The Role of Influencers
Influencers will play a crucial role in this shift. They can help brands build trust and authority by providing endorsements and recommendations. A study by Influencer Marketing Hub found that 61% of consumers trust influencers more than traditional advertising.
Conclusion
The shift from traditional search to AI search is one of the biggest trends in digital marketing. It’s changing how users find information, how brands communicate with their audience, and how marketers optimize their content.
By understanding this shift and preparing for it, marketers can stay ahead of the curve and capitalize on the opportunities it presents. The key is to focus on creating high-quality, contextually relevant content and building strong digital footprints with trust signals and endorsements.
FAQ
What is the difference between traditional search and AI search?
Traditional search is about getting ranked and clicked based on keywords. AI search is about getting recommended based on context and user intent.
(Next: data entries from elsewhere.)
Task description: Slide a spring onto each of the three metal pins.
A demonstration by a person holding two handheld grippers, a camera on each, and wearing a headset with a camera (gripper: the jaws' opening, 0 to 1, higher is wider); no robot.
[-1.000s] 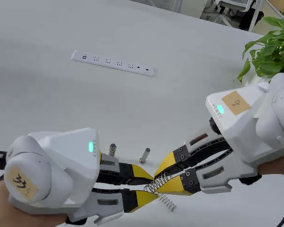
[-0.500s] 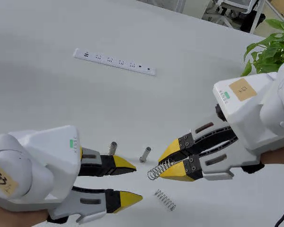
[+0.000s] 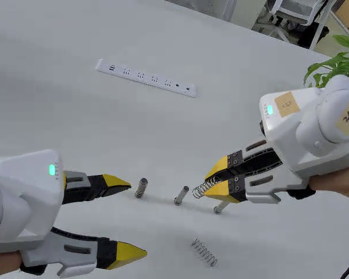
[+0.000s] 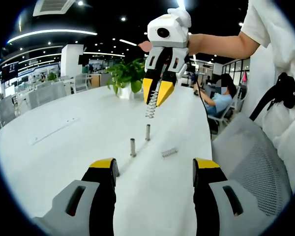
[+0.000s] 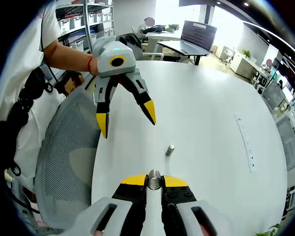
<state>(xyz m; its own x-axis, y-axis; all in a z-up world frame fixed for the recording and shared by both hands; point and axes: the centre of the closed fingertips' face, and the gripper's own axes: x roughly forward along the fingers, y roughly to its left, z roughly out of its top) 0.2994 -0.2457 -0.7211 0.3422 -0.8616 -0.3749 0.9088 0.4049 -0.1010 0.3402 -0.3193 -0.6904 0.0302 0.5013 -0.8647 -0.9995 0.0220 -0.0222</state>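
Note:
My right gripper [image 3: 220, 181] is shut on one end of a spring [image 3: 205, 187], which sticks out to the left just above the table. In the right gripper view the spring [image 5: 154, 179] sits end-on between the yellow tips [image 5: 154, 182]. Below it stand a bare pin [image 3: 181, 195] and a second pin [image 3: 220, 207], partly under the gripper. A third pin [image 3: 141, 188] farther left wears a spring. One loose spring [image 3: 204, 252] lies nearer me. My left gripper [image 3: 125, 218] stands open, left of the pins, holding nothing [image 4: 156, 167].
A white power strip [image 3: 146, 78] lies farther back on the white table [image 3: 58, 116]. A potted plant [image 3: 337, 61] stands at the right edge. A mesh office chair [image 5: 64, 167] is close to the table's near side.
My left gripper has opened wide and drawn back to the left, away from the spring. My right gripper has carried the spring up and right, over the pins.

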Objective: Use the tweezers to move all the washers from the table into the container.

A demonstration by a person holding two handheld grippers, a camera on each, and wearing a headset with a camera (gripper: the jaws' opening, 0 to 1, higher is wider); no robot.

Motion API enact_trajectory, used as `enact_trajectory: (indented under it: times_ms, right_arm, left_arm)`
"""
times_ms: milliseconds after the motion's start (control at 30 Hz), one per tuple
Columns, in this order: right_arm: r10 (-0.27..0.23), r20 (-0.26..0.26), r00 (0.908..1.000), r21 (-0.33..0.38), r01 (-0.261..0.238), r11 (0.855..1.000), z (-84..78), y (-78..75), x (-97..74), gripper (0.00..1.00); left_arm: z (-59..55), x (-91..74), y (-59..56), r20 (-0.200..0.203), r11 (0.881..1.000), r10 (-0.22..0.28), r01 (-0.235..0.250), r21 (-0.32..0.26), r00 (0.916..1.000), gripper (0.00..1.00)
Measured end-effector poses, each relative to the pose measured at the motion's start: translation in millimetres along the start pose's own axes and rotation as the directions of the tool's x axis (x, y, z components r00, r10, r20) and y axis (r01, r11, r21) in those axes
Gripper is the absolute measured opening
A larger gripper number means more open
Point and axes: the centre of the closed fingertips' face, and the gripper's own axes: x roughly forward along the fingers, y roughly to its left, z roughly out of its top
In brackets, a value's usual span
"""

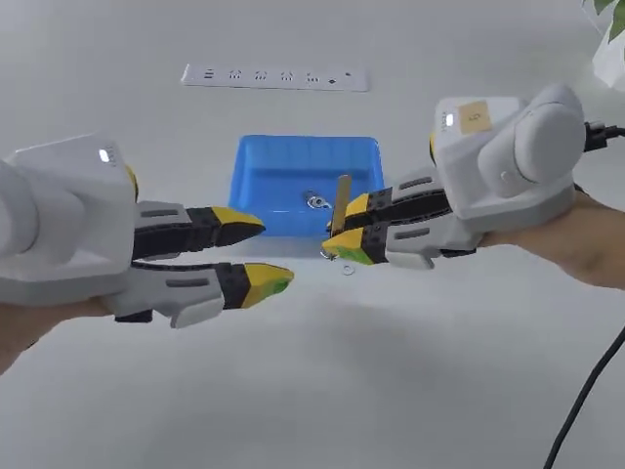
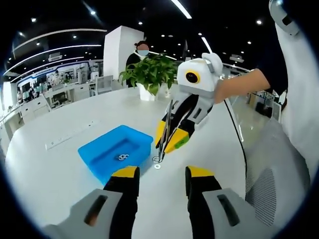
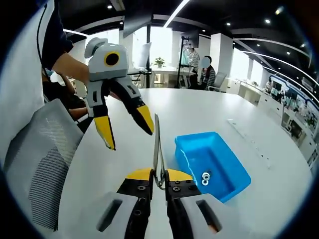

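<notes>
Left claw [image 1: 273,254] gapes empty; right claw [image 1: 340,236] clamps tweezers [image 1: 342,200] beside blue container [image 1: 256,161].

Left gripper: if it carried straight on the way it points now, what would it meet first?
Most likely the tips of the tweezers, which the right gripper holds by a washer on the table. The left gripper has open jaws aimed that way; depth is uncertain.

We are seeing bright, even light washing white table [image 1: 322,391], soft shadows pooling on it. Ceiling strips [image 2: 180,7] glaring overhead; fisheye bending edges; far background blurring slightly.
</notes>
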Motion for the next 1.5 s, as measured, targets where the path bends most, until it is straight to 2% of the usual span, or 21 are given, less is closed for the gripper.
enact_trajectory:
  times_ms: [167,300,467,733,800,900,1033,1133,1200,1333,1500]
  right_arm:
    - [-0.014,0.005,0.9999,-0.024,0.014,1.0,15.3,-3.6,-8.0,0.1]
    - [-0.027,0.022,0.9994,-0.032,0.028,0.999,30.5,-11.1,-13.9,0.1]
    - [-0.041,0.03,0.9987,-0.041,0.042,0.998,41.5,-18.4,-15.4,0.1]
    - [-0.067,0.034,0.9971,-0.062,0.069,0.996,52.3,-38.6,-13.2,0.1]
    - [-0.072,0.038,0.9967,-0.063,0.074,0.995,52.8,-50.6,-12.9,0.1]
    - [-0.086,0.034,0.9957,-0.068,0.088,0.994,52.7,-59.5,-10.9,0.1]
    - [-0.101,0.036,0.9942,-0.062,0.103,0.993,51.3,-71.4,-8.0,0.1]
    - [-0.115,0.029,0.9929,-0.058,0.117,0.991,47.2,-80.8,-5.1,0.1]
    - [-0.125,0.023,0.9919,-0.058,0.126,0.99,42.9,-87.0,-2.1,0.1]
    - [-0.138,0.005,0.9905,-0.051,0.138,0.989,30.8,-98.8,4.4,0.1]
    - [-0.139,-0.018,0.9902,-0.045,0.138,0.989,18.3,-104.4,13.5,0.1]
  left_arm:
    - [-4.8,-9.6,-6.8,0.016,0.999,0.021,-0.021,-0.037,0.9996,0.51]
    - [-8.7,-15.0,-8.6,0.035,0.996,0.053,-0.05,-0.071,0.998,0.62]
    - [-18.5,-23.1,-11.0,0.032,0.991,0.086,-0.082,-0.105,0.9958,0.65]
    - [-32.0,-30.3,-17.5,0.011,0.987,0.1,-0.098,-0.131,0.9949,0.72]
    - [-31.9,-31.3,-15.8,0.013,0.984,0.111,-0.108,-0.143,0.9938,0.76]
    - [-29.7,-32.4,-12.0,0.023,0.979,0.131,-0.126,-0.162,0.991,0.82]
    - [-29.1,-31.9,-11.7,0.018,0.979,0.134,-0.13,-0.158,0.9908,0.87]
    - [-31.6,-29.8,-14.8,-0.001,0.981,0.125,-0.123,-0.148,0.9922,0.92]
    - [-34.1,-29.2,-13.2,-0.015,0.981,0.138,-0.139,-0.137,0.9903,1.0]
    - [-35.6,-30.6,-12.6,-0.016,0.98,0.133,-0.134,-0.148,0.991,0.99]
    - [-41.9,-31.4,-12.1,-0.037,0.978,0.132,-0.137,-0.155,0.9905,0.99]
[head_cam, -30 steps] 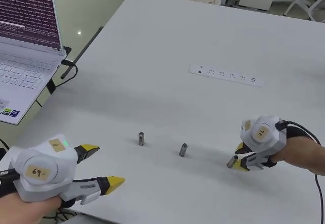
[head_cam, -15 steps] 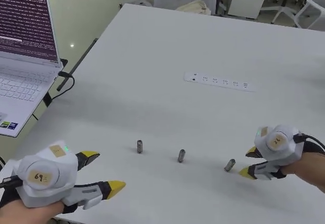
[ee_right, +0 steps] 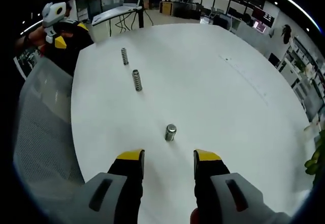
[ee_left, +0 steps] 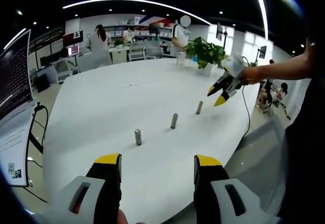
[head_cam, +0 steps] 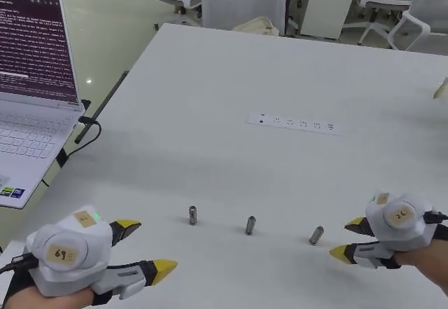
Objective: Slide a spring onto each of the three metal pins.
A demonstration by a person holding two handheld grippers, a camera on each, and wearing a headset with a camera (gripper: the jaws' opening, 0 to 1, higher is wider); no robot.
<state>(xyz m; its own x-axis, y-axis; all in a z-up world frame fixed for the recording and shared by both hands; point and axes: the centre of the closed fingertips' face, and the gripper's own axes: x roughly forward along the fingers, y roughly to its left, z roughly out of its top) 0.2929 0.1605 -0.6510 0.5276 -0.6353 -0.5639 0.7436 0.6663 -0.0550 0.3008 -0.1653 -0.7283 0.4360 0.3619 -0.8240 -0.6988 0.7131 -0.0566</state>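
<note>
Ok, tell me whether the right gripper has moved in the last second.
Yes. The right gripper has backed off to the right, away from the rightmost pin. It was touching that pin a second ago, and now there is a clear gap between them.

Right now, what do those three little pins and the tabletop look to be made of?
The nearest pin: grey metal, probably steel, its top glinting. The springs on the farther two: coiled metal wire, ribbed outline. The tabletop: smooth white with soft sheen, perhaps laminate.
</note>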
How is AI changing user behavior?
AI is changing user behavior by providing personalized recommendations and saving users time. A study by PwC found that 53% of consumers use AI-powered tools to make purchasing decisions.
What are the marketing implications of AI search?
The marketing implications of AI search include the need to create contextually relevant content, leverage trust signals, and build strong digital footprints. Brands with big targeted digital footprints have an edge.
What is the future of search?
By 2025, we predict that AI will be the primary search method for 70% of all internet queries. Marketers need to focus on creating high-quality, contextually relevant content and building strong digital footprints.
How can influencers benefit from AI search?
Influencers can benefit from AI search by helping brands build trust and authority through endorsements and recommendations. A study by Influencer Marketing Hub found that 61% of consumers trust influencers more than traditional advertising.
By staying informed and proactive, influencers and marketers can navigate this exciting and transformative shift in the search landscape. The future is here, and it’s AI-powered. Are you ready to embrace it?